§ What you will do:
Please show every line in the entries below that includes the word "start".

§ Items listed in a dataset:

────────

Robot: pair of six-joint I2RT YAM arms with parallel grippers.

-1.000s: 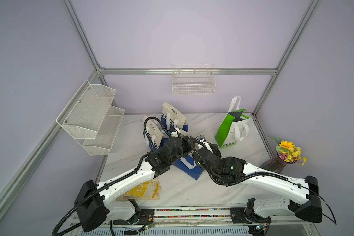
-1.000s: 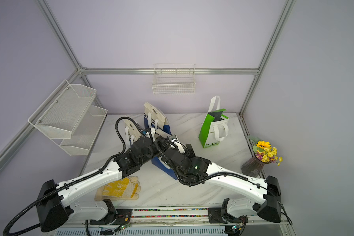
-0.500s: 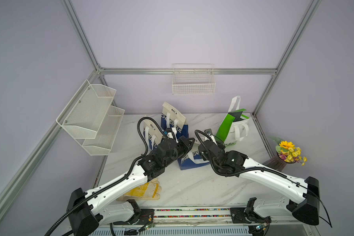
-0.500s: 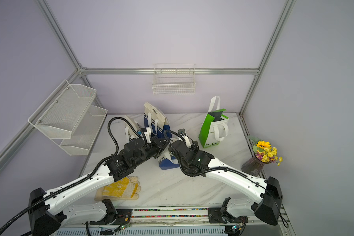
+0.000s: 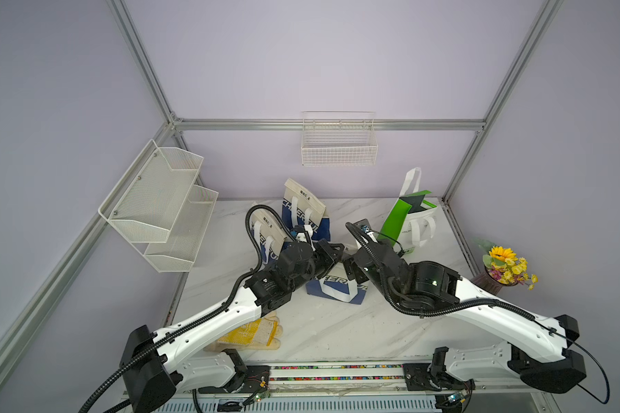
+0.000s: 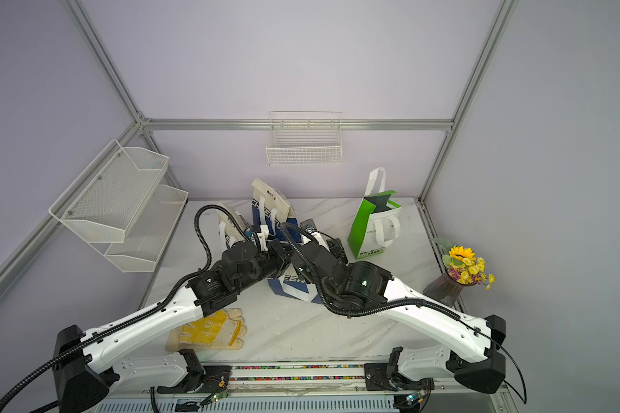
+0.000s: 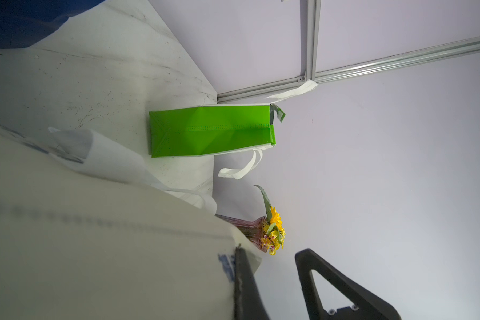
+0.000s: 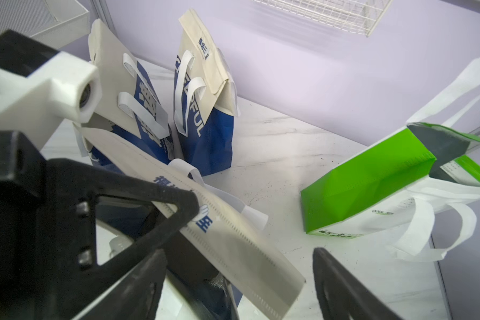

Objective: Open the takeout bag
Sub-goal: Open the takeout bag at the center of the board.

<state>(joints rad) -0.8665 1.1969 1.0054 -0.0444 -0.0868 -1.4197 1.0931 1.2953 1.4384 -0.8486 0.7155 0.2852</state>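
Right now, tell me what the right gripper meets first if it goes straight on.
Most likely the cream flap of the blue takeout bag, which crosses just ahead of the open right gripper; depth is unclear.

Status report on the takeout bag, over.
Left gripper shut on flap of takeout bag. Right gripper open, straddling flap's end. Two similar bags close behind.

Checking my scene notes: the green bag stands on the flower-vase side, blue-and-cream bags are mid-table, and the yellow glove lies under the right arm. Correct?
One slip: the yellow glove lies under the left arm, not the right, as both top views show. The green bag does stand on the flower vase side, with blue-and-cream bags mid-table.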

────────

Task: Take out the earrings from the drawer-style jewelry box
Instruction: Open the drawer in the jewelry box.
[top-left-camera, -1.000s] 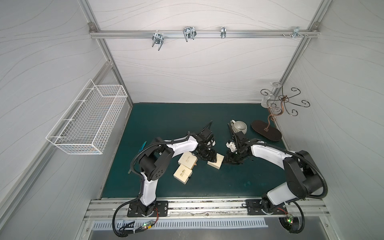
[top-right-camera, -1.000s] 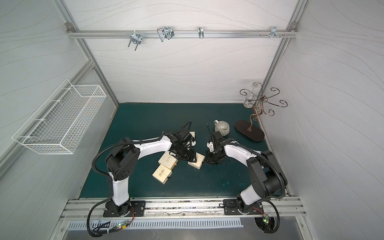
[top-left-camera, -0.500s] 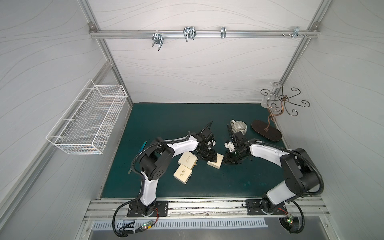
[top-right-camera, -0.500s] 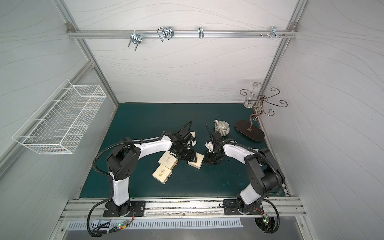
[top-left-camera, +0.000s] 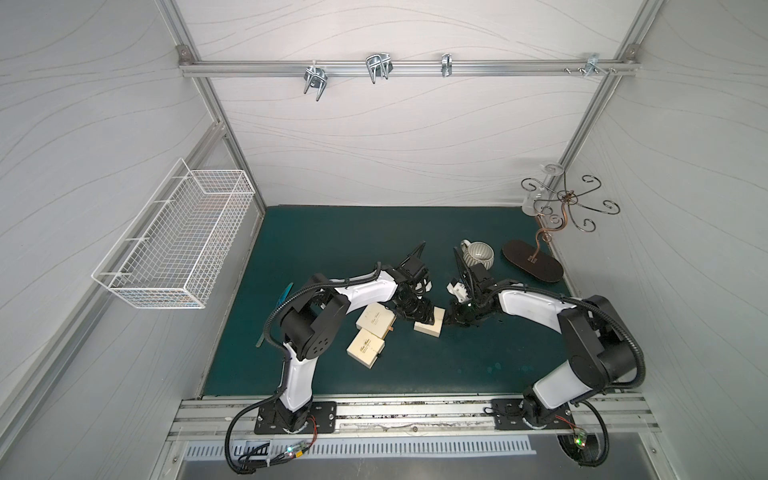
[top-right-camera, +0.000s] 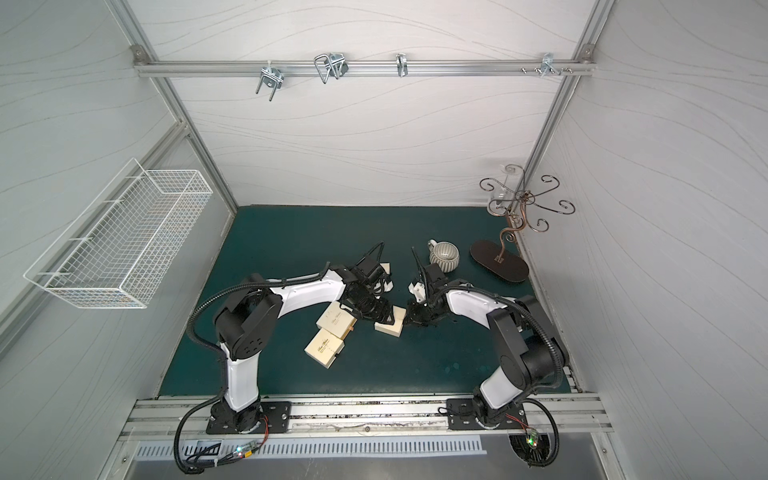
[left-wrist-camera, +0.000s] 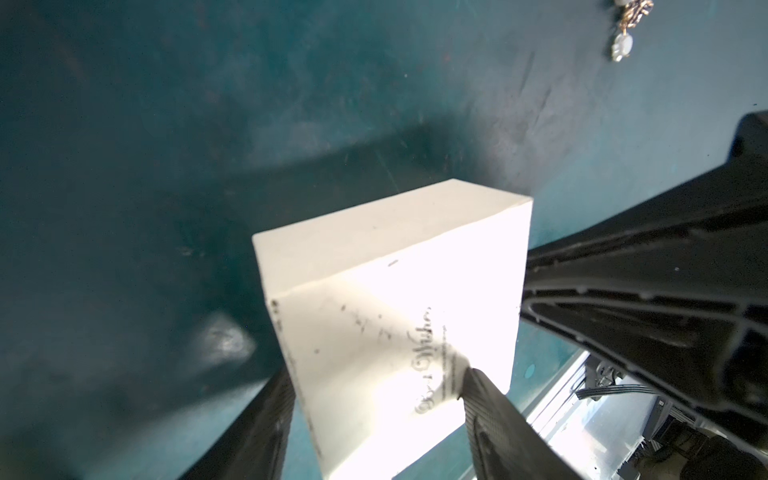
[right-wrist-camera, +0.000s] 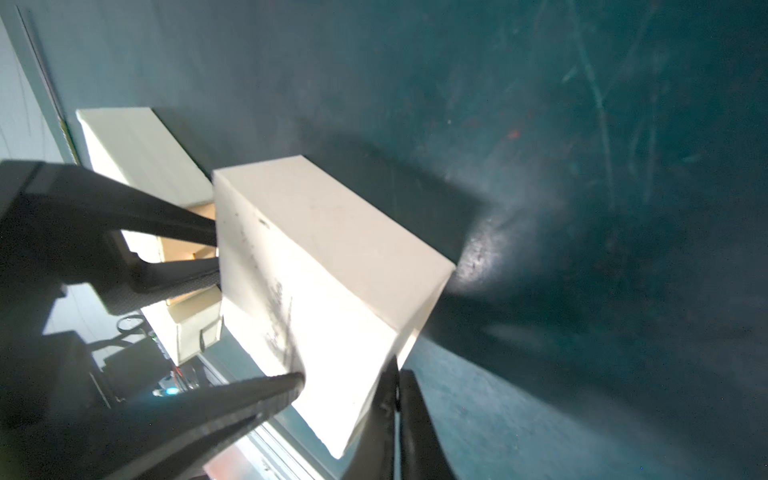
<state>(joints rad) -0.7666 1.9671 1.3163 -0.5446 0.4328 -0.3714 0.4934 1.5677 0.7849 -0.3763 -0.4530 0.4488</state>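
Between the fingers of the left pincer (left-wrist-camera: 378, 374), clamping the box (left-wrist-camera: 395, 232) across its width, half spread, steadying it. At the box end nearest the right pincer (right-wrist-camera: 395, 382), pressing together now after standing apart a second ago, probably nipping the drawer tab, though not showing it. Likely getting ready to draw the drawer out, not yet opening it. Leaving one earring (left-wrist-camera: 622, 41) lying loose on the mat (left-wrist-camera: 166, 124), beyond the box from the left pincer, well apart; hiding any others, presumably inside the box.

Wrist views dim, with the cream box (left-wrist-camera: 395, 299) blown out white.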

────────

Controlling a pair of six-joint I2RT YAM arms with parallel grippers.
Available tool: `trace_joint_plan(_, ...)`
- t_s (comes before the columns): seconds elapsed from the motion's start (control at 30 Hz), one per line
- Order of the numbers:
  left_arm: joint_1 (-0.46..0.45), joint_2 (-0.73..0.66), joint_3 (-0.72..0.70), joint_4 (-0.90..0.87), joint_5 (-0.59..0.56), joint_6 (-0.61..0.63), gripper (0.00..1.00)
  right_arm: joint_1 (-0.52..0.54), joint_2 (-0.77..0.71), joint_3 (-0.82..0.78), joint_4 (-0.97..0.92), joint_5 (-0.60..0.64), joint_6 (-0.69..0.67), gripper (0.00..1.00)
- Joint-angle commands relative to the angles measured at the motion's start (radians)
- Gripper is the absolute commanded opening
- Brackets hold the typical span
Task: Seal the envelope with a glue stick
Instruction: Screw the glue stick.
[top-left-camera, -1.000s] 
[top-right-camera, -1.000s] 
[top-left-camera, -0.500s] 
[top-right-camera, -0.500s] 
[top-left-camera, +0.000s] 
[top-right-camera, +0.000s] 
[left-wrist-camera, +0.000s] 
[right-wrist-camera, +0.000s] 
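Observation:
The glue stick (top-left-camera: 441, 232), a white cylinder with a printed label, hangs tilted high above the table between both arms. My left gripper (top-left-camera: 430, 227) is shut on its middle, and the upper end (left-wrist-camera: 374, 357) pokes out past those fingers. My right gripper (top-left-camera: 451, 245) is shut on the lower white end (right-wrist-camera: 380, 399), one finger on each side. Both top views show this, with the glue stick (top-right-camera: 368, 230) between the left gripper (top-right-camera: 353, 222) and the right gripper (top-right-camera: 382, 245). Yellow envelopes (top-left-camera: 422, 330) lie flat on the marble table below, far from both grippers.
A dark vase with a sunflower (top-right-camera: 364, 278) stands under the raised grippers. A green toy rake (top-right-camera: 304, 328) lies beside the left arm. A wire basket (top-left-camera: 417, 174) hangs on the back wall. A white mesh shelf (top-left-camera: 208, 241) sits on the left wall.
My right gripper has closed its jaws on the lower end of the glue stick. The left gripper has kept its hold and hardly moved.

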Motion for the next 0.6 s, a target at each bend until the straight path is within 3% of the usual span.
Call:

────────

§ Reply to the task:
- t_s (comes before the columns): seconds elapsed from the motion's start (control at 30 Hz), one per line
- Joint-angle commands relative to the angles measured at the motion's start (radians)

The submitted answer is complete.